- Your task
Copy the lines below verbatim. Begin with the first and end with the line containing "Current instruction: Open".

- Source data
···
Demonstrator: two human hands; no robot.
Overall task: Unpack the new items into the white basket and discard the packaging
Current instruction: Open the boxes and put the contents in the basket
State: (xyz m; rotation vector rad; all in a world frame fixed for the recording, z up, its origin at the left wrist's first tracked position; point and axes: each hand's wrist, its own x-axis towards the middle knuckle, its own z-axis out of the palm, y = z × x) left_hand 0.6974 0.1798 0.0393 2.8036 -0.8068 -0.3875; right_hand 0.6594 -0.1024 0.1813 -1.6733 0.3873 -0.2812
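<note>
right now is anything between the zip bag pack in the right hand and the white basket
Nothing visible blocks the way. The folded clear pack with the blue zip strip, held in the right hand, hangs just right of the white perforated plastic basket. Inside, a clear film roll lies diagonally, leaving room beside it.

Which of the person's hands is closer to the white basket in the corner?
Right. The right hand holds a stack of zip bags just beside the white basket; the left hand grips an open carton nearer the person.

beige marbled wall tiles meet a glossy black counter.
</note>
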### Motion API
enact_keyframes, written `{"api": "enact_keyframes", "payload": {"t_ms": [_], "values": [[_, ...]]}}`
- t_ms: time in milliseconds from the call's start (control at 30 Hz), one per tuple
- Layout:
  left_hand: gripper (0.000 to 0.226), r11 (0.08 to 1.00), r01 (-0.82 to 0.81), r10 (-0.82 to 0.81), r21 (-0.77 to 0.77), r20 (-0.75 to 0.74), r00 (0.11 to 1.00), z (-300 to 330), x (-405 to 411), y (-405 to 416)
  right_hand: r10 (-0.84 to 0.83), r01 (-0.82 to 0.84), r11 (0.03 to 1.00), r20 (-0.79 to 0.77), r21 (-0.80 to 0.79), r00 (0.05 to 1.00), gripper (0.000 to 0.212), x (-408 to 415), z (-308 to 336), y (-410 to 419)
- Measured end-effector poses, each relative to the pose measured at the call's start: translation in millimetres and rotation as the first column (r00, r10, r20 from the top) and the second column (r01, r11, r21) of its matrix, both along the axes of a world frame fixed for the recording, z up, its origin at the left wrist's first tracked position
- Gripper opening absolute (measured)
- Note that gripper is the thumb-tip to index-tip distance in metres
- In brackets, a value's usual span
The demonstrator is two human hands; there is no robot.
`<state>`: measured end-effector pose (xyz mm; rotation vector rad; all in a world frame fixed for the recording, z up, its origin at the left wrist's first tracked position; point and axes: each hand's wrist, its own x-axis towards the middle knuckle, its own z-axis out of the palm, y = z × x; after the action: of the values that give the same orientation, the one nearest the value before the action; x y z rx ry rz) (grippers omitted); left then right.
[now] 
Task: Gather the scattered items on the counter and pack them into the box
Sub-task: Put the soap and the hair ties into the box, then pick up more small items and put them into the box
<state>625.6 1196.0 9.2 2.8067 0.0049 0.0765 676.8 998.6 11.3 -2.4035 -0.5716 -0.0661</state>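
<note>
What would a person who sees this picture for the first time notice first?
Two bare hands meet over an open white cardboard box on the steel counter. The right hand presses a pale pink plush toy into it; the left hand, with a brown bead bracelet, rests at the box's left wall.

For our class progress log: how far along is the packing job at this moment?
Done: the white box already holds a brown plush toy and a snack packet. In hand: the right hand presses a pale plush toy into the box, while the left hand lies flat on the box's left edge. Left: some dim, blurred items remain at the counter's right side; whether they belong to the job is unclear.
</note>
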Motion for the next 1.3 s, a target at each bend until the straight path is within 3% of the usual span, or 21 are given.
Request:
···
- Task response
Demonstrator: two human hands; no robot.
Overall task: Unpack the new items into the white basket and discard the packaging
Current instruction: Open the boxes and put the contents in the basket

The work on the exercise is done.